Australia has two unofficial poet laureates: Banjo Paterson and Henry Lawson.
Paterson (1864 – 1941) was an Australian bush poet, journalist and author who is known for works such as "Clancy of the Overflow" , "The Man from Snowy River" (1890) and "Waltzing Matilda" (1895), regarded widely as Australia's unofficial national anthem. His poems are frequently jolly, positive and amusing.
Lawson (1867 – 1922) was also an Australian writer and bush poet but struggled much more with life than Paterson. He wrote prolifically into the 1890s, after which his output declined, in part due to struggles with alcoholism and mental illness. At times destitute, he spent periods in Darlinghurst Gaol and psychiatric institutions and died in 1922 following a cerebral haemorrhage. His works are often bleak and dark, with hostility towards oppression of the poor and dispossessed.

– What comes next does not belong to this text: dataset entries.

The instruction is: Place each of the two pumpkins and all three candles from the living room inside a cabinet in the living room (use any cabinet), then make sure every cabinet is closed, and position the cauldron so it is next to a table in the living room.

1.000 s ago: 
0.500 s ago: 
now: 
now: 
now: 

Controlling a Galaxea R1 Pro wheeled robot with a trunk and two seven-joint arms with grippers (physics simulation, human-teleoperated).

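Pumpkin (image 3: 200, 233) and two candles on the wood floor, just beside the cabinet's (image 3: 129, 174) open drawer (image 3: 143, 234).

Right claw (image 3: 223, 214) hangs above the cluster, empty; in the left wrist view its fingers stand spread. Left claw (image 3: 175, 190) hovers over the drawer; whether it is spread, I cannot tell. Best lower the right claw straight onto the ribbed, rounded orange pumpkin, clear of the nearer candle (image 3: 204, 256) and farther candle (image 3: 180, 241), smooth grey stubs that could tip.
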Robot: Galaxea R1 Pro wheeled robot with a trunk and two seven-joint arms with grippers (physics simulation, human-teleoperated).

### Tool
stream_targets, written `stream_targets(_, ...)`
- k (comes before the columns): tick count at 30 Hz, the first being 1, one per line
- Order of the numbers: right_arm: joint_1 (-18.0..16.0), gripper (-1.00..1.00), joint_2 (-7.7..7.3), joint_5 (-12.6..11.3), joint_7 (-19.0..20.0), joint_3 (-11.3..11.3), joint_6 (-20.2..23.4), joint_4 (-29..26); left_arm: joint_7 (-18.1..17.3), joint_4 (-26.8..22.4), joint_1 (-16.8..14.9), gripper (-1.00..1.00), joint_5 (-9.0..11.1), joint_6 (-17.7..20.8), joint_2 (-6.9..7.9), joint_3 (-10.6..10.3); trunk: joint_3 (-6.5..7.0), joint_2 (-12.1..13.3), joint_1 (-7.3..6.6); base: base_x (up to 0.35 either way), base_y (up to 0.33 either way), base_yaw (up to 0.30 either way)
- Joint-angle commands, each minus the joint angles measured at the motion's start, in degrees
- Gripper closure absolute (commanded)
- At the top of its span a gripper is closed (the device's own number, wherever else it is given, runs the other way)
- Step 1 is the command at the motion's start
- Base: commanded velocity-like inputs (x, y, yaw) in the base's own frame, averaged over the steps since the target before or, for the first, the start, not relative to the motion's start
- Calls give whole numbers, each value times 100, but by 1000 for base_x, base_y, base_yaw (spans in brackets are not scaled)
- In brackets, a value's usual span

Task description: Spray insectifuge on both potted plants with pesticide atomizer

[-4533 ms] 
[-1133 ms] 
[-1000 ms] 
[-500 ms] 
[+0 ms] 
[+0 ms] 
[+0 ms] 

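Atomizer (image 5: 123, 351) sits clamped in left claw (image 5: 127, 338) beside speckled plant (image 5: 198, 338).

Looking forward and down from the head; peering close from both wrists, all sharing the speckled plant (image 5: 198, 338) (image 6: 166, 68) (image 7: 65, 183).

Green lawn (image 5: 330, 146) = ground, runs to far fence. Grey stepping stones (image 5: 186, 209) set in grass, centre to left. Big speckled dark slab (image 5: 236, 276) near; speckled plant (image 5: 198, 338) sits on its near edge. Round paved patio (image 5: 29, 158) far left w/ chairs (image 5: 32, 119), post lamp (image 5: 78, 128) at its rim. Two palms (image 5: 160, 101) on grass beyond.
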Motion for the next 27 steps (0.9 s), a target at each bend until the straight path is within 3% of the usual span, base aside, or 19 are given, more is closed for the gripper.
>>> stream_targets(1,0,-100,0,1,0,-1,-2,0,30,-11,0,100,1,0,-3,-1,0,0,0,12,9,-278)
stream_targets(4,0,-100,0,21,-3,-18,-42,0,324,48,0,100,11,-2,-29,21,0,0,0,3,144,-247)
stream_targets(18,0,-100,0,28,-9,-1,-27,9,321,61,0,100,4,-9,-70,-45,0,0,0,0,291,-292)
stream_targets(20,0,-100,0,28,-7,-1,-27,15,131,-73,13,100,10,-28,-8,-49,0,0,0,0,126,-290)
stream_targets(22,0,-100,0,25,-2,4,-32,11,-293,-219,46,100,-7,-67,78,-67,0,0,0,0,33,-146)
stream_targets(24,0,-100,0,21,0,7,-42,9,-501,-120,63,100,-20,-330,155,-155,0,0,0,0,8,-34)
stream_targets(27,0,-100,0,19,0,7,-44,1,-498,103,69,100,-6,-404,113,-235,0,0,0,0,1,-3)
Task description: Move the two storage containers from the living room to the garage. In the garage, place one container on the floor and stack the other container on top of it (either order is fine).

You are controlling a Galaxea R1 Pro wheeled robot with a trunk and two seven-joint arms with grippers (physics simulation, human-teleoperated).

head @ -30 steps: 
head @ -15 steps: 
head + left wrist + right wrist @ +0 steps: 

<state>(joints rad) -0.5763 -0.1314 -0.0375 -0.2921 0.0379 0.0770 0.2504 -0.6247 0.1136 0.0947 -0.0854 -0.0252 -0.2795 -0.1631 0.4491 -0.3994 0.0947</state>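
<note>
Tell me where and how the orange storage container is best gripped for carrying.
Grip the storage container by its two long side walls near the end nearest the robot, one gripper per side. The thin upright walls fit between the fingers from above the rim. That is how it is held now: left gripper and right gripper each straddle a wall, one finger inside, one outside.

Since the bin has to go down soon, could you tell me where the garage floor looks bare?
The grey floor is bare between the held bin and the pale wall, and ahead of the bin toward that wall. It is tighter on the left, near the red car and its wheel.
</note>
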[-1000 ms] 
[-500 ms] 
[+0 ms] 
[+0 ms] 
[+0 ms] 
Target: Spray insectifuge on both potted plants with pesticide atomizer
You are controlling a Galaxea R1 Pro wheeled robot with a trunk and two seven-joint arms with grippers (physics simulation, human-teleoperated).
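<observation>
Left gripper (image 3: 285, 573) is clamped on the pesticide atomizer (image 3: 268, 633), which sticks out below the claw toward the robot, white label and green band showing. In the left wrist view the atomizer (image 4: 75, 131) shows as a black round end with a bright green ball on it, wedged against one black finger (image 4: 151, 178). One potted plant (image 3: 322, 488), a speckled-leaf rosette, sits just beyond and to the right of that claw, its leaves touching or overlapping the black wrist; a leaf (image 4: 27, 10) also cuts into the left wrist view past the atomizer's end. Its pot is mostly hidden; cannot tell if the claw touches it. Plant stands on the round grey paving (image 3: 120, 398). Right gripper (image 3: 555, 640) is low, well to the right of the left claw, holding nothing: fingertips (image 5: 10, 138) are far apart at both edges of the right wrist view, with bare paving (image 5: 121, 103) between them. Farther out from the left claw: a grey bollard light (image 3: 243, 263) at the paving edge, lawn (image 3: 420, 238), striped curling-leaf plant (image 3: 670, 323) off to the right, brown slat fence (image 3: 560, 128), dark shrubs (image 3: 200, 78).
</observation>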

The following is an example. . .
- Henry Lawson
When the heavy sand is yielding backward from your blistered feet,
And across the distant timber you can SEE the flowing heat;
When your head is hot and aching, and the shadeless plain is wide,
And it’s fifteen miles to water in the scrub the other side
Don’t give up, don’t be down-hearted, to a man’s strong heart be true!
Take the air in through your nostrils, set your lips and see it through
For it can’t go on for ever, and `I’ll have my day!’ says you.
When you’re camping in the mulga, and the rain is falling slow,
While you nurse your rheumatism ‘neath a patch of calico;
Short of tucker or tobacco, short of sugar or of tea,
And the scrubs are dark and dismal, and the plains are like a sea;
Don’t give up and be down-hearted to the soul of man be true!
Grin! if you’ve a mate to grin for, grin and jest and don’t look blue;
For it can’t go on for ever, and `I’ll rise some day,’ says you.
When you’ve tramped the Sydney pavements till you’ve counted all the flags,
And your flapping boot-soles trip you, and your clothes are mostly rags,
When you’re called a city loafer, shunned, abused, moved on, despised
Fifty hungry beggars after every job that’s advertised
Don’t be beaten! Hold your head up! To your wretched self be true;
Set your pride to fight your hunger! Be a MAN in all you do!
For it cannot last for ever `I will rise again!’ says you.
When you’re dossing out in winter, in the darkness and the rain,
Crouching, cramped, and cold and hungry ‘neath a seat in The Domain,
And a cloaked policeman stirs you with that mighty foot of his
`Phwat d’ye mane? Phwat’s this?
Who are ye? Come, move on git out av this!’
Don’t get mad; ’twere only foolish; there is nought that you can do,
Save to mark his beat and time him find another hole or two;
But it can’t go on for ever `I’ll have money yet!’ says you.
Bother not about the morrow, for sufficient to the day
Is the evil (rather more so). Put your trust in God and pray!
Study well the ant, thou sluggard. Blessed are the meek and low.
Ponder calmly on the lilies how they idle, how they grow.
A man’s a man! Obey your masters! Do not blame the proud and fat,
For the poor are always with them, and they cannot alter that.
Lay your treasures up in Heaven cling to life and see it through!
For it cannot last for ever `I shall die some day,’ says you.